Man (73) choked to death on nursing home dinner, inquest hears

Sean Cunningham died during incident at St Gabriel’s Nursing Home in Dublin

A pensioner choked on his dinner in a nursing home dining room, an inquest in Dublin has heard. File photograph: Cyril Byrne/The Irish Times

A pensioner choked on his dinner in a nursing home dining room, an inquest in Dublin has heard. File photograph: Cyril Byrne/The Irish Times

 

A pensioner choked on his dinner in a nursing home dining room, an inquest in Dublin has heard.

Sean Cunningham (73) was a resident in St Gabriel’s Nursing Home, Glenayle Road, Dublin.

He was suffering from dementia, with short-term memory problems following a brain tumour, his son John Cunningham told the inquest.

Mr Cunningham was admitted to Beaumont Hospital in April 2014 after he went missing. He was later found in Galway.

He had previously gone missing for two days while on holiday in Madrid.

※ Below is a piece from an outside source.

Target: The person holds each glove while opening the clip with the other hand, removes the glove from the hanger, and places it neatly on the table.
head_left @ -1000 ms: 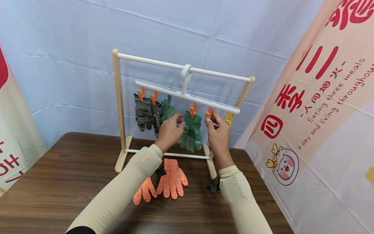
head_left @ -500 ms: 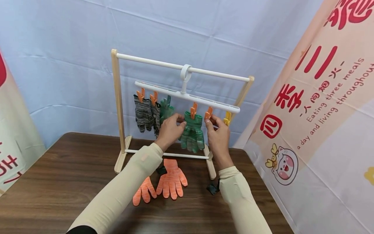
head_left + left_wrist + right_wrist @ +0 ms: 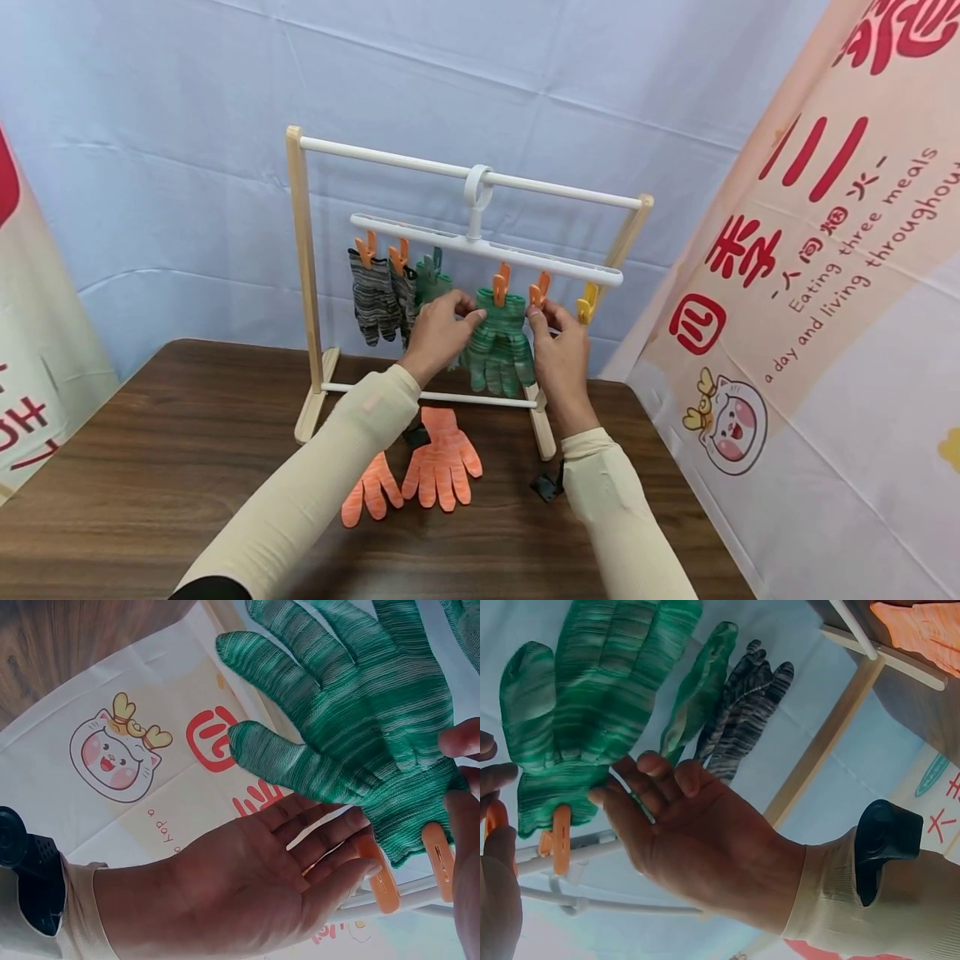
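A green striped glove (image 3: 501,337) hangs fingers-down from the white hanger (image 3: 551,265), an orange clothespin (image 3: 501,283) on its cuff. My left hand (image 3: 442,329) pinches the cuff's left edge between thumb and fingers, as the right wrist view shows. Just right of the cuff, my right hand (image 3: 562,354) pinches a second orange clothespin (image 3: 380,879) between thumb and fingers. Close up in the left wrist view, that clothespin sits right beside the cuff's other edge. Behind my left hand hangs another green glove (image 3: 433,283), partly hidden, on a dark green clothespin (image 3: 432,262).
Two grey striped gloves (image 3: 371,296) hang at left on orange clothespins. A yellow clothespin (image 3: 587,302) hangs at the right end. The wood-and-white rack (image 3: 306,250) stands on the brown table (image 3: 150,442). Two orange gloves (image 3: 442,458) lie in front of it.
The green glove has shifted right, its cuff spread closer to the right-hand clothespin. My left hand has moved slightly right with it. The hanger has swung a little, its left end lower.
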A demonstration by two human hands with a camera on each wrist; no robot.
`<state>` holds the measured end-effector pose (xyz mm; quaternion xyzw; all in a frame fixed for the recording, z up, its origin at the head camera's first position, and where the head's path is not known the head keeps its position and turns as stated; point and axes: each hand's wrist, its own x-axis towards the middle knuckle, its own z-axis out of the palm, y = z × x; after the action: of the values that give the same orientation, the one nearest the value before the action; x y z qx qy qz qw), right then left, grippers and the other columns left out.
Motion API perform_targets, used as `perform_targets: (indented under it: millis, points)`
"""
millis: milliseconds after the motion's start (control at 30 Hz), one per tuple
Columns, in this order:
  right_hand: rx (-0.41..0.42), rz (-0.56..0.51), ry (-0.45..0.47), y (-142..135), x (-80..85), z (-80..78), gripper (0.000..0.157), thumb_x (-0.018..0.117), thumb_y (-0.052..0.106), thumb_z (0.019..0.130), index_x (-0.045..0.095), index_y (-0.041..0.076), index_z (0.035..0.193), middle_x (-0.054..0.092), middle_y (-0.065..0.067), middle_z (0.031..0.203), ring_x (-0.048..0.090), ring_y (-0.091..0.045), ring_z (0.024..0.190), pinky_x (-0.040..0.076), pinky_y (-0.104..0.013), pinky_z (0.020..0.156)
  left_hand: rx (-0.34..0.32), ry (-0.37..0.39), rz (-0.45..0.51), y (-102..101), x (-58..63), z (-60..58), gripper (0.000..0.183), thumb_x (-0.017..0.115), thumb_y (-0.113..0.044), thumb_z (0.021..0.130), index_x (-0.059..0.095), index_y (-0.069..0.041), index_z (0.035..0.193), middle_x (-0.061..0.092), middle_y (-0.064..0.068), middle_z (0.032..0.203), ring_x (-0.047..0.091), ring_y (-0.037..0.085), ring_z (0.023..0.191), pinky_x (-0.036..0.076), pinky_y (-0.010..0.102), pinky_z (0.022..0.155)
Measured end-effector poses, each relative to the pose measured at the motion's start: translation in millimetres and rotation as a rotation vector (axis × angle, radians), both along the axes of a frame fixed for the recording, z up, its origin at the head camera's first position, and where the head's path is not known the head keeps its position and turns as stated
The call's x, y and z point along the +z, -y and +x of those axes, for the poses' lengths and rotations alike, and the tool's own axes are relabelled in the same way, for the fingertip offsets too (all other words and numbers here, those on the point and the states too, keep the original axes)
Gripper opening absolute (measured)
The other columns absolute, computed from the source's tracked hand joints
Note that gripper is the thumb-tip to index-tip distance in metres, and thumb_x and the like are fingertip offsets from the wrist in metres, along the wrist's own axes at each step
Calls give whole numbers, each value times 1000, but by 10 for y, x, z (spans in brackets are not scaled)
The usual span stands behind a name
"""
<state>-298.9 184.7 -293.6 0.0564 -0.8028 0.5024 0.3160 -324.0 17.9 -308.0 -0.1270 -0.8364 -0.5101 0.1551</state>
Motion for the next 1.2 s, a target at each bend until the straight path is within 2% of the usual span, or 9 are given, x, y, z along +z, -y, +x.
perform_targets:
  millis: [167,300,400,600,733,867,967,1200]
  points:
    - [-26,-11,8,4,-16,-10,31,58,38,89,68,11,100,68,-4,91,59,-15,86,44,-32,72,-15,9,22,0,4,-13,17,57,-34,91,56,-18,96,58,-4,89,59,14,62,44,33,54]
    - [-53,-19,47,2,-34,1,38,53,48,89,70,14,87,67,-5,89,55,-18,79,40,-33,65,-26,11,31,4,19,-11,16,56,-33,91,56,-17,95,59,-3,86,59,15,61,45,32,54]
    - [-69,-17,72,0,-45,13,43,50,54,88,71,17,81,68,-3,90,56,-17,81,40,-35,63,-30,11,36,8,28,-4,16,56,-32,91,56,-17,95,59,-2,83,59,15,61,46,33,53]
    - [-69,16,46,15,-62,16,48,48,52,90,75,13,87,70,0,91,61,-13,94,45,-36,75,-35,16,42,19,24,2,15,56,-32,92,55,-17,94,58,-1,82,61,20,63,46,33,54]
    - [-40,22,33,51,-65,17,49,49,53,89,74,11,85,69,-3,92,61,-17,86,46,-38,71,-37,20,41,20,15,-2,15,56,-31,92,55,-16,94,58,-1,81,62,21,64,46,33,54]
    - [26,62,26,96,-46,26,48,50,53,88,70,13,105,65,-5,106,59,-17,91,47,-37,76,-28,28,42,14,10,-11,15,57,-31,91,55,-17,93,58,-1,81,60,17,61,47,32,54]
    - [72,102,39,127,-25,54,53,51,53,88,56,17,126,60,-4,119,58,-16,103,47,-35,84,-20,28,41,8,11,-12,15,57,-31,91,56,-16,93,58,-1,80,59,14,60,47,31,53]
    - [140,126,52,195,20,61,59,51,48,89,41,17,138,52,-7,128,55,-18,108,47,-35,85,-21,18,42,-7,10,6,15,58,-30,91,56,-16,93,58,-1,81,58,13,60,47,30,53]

The family were finding it increasingly difficult to care for him, Dublin Coroner’s Court heard.

Mr Cunningham said on one occasion he observed his father with “too much food in his mouth”, but he said his father was “able to eat”.

“He needed 24-hour care but there were moments when he was very lucid.”

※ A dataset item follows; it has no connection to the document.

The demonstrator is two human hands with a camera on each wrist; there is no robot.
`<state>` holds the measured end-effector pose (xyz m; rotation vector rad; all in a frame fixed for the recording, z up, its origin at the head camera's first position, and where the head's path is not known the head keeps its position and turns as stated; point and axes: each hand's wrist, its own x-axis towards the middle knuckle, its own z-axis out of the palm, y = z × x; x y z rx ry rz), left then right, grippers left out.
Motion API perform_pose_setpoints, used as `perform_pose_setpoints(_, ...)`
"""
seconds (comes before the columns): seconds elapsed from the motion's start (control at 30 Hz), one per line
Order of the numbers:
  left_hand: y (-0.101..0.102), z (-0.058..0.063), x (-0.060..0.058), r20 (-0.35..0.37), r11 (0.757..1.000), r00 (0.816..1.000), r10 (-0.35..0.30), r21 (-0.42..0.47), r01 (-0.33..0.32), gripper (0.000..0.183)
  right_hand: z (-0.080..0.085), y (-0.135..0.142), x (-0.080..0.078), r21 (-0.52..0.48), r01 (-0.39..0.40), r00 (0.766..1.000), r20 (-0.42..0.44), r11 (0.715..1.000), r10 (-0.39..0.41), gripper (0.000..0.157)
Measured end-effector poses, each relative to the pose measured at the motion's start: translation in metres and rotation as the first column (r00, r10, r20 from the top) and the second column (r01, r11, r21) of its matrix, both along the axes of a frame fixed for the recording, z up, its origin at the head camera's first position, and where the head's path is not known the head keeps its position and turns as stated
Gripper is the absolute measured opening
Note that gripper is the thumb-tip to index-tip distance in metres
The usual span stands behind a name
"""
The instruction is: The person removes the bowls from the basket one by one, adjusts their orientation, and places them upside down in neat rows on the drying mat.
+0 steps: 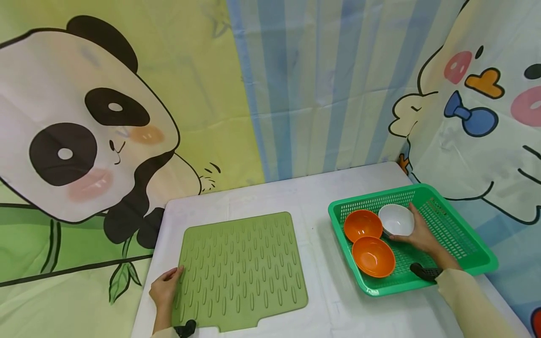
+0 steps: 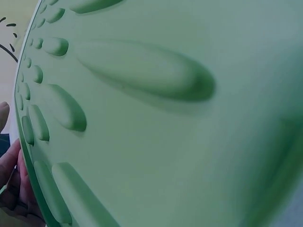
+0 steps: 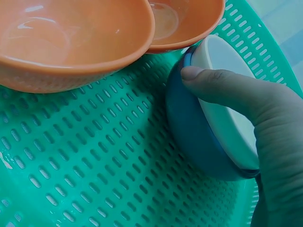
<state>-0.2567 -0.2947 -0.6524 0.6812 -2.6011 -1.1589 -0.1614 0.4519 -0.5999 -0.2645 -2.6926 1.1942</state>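
Note:
A green drying mat (image 1: 243, 267) with raised oval ridges lies on the white-covered table. At its left edge, my left hand (image 1: 164, 288) pinches the border; the left wrist view shows bent fingers (image 2: 10, 163) against that edge. On the right, a green perforated basket (image 1: 460, 225) holds several bowls. My right hand (image 1: 422, 234) grips a white bowl (image 1: 396, 219) nested in a dark blue bowl (image 3: 189, 127). The right thumb lies over the blue rim, while the other fingers are mostly hidden behind the bowls. Two orange bowls (image 1: 362, 224) (image 1: 374, 257) sit beside them, one partly overlapping the other.
White cloth (image 1: 321, 291) covers the table between the mat and the basket. Printed curtains (image 1: 304, 94) with a panda and a white cartoon animal hang behind and beside the table. Each wrist wears a black strap (image 1: 424, 272).

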Motion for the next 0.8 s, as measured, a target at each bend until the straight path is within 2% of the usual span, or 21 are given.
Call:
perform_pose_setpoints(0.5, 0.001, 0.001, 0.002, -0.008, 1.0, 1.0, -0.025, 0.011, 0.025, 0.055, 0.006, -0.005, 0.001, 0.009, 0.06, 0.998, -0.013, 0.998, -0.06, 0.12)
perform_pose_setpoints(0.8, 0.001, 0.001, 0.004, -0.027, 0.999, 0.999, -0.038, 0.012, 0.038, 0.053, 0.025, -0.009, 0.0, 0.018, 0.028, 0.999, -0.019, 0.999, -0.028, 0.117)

His father was discharged from Beaumont to St Gabriel’s Nursing Home in August 2014.

His care plan noted he was at risk of falling as his mobility was poor, but did not include a note on difficulty with swallowing.

Care assistant Iwona Grondzewksa brought Mr Cunningham to the dining room in his wheelchair at about 5pm on December 16th, 2014.

There was one member of nursing staff and one member of catering staff present in the dining room at the time, the inquest heard.

Mr Cunningham was placed at a table for four on his own as other residents were being helped to the dining room.

Sr Marian Connor said she then heard an unusual cough, which she said did not sound right, and she ran to Mr Cunningham.

Concerned by his colour, she shouted for help.

“I asked for a glove in order to clear his airway and to call a nurse,” Sr Connor said.

Heimlich manoeuvre

Helen Jones, who was clinical nurse manager at the time, performed the Heimlich manoeuvre numerous times on Mr Cunningham but he remained unresponsive.

Staff then began chest compressions.

An ambulance was called at 5.25pm and arrived five minutes later.

Mr Cunningham was taken to Beaumont Hospital, where he was later pronounced dead.

A postmortem found the cause of death was cardio-respiratory arrest due to an episode of choking on a food bolus.

Coroner Dr Myra Cullinane returned a verdict of misadventure.

The coroner affirmed the recommendations of an internal review conducted at the nursing home, which included new dining room protocols regarding meal-time supervision and a new emergency alert system.